= Mabel Juli =

Australian artist (c. 1931)

Mabel Juli (born c.1931) is a contemporary artist from the East Kimberley in Western Australia.

== Early life ==
Juli was born in c.1931 or 1932 at Five Mile, near Moola Boola Station. Her traditional name is Wiringoon and her traditional country is Barlinyin, also known as Springvale, south of Warmun.

==Career==
Juli commenced painting in the 1980s after observing and being encouraged by artists Rover Thomas and Queenie McKenzie. She reports that she "started thinking about my country, I gave it a try." She is best known for her striking black and white paintings of Garnkiny doo Wardel (Moon and Star) based on the Ngarranggarni story passed down from her parents, but focussing on Ngarranggarniny which is when the Dreaming ancestors laid down and became the landscape of the East Kimberley in Western Australia. An innovator, she also extended the range of use of traditional colours of the Gija palette to include pink, purple and green.

Juli continues to work at the Warmun Art Centre. Her art is included in the collections of the Art Gallery of South Australia, National Gallery of Victoria, Art Gallery of New South Wales, Artbank, Berndt Museum, University of Western Australia, Parliament of Western Australia Art Collection, the Auckland Art Gallery Toi o Tāmaki, New Zealand, and the National Gallery of Australia.

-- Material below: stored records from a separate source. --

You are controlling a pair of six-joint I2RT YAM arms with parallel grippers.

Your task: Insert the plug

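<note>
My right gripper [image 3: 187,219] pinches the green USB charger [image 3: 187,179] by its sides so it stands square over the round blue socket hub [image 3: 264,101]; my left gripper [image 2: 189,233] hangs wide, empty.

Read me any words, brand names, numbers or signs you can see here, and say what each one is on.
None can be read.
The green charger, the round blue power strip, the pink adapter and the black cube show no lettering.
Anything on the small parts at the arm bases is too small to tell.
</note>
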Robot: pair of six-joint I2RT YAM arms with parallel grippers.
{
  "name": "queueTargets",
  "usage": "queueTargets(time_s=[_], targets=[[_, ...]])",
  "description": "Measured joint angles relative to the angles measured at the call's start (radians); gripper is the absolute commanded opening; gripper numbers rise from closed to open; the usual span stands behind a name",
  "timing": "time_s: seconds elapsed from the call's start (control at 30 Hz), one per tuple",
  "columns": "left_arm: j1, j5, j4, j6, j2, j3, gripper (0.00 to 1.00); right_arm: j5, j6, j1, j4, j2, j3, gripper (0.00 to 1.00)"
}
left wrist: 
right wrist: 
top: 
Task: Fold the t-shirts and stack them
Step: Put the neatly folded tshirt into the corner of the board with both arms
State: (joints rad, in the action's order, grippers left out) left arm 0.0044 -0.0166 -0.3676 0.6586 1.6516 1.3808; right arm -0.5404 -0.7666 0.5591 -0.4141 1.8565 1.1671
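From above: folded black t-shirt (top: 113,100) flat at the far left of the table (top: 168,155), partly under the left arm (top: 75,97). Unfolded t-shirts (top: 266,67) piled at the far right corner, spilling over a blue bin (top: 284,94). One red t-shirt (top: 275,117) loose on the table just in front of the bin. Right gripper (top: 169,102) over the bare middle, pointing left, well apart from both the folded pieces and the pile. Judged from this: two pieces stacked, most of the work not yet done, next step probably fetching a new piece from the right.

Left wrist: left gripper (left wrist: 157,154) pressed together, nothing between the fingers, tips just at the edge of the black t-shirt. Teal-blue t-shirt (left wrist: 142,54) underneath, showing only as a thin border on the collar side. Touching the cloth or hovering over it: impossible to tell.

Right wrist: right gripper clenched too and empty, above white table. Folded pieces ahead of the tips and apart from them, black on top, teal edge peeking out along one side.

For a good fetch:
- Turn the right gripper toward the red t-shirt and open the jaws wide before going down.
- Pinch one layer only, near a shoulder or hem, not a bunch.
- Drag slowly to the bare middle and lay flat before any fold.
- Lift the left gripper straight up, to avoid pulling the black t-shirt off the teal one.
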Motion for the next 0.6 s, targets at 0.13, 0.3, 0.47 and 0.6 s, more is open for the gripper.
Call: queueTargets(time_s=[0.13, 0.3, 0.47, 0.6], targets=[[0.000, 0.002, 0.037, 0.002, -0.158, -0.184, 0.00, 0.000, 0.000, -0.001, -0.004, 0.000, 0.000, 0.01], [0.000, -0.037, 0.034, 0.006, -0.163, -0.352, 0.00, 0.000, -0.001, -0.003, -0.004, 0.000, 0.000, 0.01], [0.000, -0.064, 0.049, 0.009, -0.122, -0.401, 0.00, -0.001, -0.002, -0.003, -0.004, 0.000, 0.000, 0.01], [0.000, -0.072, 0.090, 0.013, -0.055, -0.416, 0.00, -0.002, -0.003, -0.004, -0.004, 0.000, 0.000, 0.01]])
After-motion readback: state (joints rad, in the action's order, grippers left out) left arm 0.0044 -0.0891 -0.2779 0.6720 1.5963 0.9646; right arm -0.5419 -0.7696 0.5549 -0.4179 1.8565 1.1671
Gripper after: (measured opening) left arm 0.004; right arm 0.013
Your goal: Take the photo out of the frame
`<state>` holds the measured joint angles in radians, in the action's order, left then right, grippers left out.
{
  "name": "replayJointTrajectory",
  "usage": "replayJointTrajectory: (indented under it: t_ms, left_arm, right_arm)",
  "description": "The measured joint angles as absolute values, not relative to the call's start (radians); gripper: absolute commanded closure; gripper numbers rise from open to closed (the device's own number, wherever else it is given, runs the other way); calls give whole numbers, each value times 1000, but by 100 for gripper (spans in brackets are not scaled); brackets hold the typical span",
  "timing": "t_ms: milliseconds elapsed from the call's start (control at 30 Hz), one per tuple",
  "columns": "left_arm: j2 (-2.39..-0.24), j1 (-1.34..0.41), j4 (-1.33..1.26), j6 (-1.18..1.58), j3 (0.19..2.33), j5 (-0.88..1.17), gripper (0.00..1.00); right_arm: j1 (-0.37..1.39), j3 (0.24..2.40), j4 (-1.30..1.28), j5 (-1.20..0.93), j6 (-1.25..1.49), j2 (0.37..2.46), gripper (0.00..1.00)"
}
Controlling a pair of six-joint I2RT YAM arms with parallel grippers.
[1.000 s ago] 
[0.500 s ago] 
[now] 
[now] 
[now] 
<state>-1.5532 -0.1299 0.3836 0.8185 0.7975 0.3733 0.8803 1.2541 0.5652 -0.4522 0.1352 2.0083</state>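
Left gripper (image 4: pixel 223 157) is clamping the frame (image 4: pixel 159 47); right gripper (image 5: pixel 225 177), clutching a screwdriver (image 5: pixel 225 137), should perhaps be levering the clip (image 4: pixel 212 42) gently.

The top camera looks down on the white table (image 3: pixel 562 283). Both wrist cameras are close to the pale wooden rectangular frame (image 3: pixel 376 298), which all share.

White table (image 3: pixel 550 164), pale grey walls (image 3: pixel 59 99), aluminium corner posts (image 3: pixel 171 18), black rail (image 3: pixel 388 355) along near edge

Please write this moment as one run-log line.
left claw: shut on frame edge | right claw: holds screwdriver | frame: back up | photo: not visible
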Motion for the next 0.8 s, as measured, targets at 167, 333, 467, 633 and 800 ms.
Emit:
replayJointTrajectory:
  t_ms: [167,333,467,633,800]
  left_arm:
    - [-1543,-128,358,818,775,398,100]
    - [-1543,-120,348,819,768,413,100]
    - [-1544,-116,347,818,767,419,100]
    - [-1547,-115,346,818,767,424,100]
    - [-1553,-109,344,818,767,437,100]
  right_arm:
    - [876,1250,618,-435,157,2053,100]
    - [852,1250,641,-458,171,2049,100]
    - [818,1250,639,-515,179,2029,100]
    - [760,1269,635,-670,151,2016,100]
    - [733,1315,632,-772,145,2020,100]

==Recognition and awards==
- Winner, Kate Challis RAKA Award for Visual Arts in 2013 for her painting Under The Sun.
- Finalist, Telstra National Aboriginal and Torres Strait Art Award in 2018
- Work featured on the sails of the Sydney Opera House in 2020.
- In 2020 Juli featured as one of six artists in the ABC TV series This Place: Artist Series. The series is a partnership between the Australian Broadcasting Corporation and the National Gallery of Australia, in which the producers travelled to the countries of "some of Australia's greatest Indigenous artists to share stories about their work, their country, and their communities".
- Featured in the 2020-2021 National Gallery of Australia's Know My Name – "an initiative of the National Gallery of Australia to celebrate the significant contributions of Australian women artists"
- Awarded the Red Ochre Award for Lifetime Achievement at the 2024 First Nations Arts and Culture Awards.